In 1996, Roger Ailes founded Fox News with a slogan: "fair and balanced." The phrase was rhetorical cover for something quite different — a news operation openly tilted toward a particular political agenda, but insisting loudly on its own objectivity. The louder the insistence, the more convincing the illusion.
This piece argues that Ailes did not invent this move. He inherited it. The strategy of claiming to transcend bias while systematically pursuing it traces back, with remarkable precision, to Plato. The founder of Western philosophy was also, in a quieter way, a political strategist: an elitist who believed only the wisest few were fit to govern, a moralist who wanted to protect society from dangerous thought, and a writer who claimed his dialogues allowed both sides to speak while ensuring, every time, that only one side won.
The parallels run deeper than tone. Plato used the dialogue form the way Fox uses the panel debate: as a device that creates the appearance of open inquiry while controlling its outcome from offscreen. Plato spoke through Socrates, remaining invisible while pulling every string. Fox anchors invoke founding fathers and Ronald Reagan, speaking through the silent authority of the dead, whose convenient inability to object lends partisan hype the gravity of historical truth.
Both Plato and Fox also condemned media they considered corrupting, while depending on it entirely. Plato called writing a poison, then built his entire legacy through writing. Fox calls the mainstream media corrupt, then uses media as its primary instrument of influence. In each case, the condemnation of a medium is itself a rhetorical move, positioning the speaker as a purifying exception to a corrupt norm.
Plato was the shrewdest man
because he claimed to lack an agenda.
"Platonic dialogues are simply monologues in disguise. They persuade by appearing unbiased, but the author's true intentions are always simmering just beneath the surface."Fair and Balanced Philosophy, Flow, May 2013
Every public debate has a frame. The question is whether that frame is visible.

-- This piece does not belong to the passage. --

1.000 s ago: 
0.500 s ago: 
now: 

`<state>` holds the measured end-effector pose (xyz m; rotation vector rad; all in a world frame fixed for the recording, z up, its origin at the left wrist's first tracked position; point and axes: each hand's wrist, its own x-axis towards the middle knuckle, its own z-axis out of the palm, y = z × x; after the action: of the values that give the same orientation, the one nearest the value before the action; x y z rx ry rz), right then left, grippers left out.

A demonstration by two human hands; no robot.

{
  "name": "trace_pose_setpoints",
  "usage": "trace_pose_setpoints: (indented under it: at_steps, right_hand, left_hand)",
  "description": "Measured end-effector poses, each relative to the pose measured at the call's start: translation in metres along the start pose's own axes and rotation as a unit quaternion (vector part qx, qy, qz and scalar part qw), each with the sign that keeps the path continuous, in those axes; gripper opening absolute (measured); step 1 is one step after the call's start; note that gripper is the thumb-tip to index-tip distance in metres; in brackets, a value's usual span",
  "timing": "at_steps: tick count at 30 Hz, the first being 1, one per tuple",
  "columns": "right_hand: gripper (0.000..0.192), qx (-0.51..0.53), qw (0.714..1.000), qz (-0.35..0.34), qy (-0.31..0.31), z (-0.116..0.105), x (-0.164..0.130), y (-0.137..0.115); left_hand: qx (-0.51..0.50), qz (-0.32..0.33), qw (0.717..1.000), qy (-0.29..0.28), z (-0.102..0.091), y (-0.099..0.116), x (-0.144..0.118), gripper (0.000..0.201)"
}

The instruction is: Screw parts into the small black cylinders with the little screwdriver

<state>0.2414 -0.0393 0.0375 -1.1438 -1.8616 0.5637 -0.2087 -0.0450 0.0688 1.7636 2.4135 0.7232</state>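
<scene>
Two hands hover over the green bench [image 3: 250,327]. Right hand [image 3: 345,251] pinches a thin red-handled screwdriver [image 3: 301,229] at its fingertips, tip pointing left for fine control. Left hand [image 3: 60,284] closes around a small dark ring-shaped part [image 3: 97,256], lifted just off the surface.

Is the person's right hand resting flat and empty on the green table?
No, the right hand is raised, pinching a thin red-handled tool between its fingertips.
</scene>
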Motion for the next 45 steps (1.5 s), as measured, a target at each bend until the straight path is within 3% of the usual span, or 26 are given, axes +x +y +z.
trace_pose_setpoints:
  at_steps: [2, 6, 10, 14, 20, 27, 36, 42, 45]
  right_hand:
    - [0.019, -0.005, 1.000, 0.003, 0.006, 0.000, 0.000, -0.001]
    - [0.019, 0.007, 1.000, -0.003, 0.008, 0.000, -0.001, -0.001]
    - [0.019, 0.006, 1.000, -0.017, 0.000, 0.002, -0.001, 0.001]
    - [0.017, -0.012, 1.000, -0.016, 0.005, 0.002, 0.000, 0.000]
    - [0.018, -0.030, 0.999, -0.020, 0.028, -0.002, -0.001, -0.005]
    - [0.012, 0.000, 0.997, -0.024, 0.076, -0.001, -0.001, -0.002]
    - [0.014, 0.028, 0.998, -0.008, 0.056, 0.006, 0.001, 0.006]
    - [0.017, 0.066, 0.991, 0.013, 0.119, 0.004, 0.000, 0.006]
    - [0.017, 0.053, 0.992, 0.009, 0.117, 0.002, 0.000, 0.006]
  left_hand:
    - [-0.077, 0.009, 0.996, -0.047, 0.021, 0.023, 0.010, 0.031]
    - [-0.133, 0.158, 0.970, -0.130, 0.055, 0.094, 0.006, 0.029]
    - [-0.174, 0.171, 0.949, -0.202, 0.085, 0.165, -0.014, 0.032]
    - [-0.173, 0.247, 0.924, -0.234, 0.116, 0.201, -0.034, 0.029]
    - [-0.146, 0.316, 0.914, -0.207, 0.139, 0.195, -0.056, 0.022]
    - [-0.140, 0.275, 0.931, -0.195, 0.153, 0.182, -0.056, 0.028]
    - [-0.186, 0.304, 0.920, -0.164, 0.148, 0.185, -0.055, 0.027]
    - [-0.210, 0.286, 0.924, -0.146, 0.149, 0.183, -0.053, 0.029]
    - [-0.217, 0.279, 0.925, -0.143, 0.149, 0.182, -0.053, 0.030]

What the Plato and Fox comparison suggests is that the most effective forms of rhetorical control are the ones that present themselves as neutral. The dialogue, the panel, the "no spin zone": each is a structure that performs openness while constraining what can actually be said. Recognizing this is not the same as concluding that all perspectives are equally biased, or that objectivity is simply impossible. It is an invitation to ask, in any discourse, who designed the space, what questions were ruled out before anyone sat down, and whose silence is being spoken through.
The deeper question the piece raises is one that applies well beyond Fox News: how does rhetoric gain authority by appearing to renounce it? That is as old a question as philosophy itself. And it remains, in an era of algorithmically curated information and personalized media bubbles, more pressing than ever.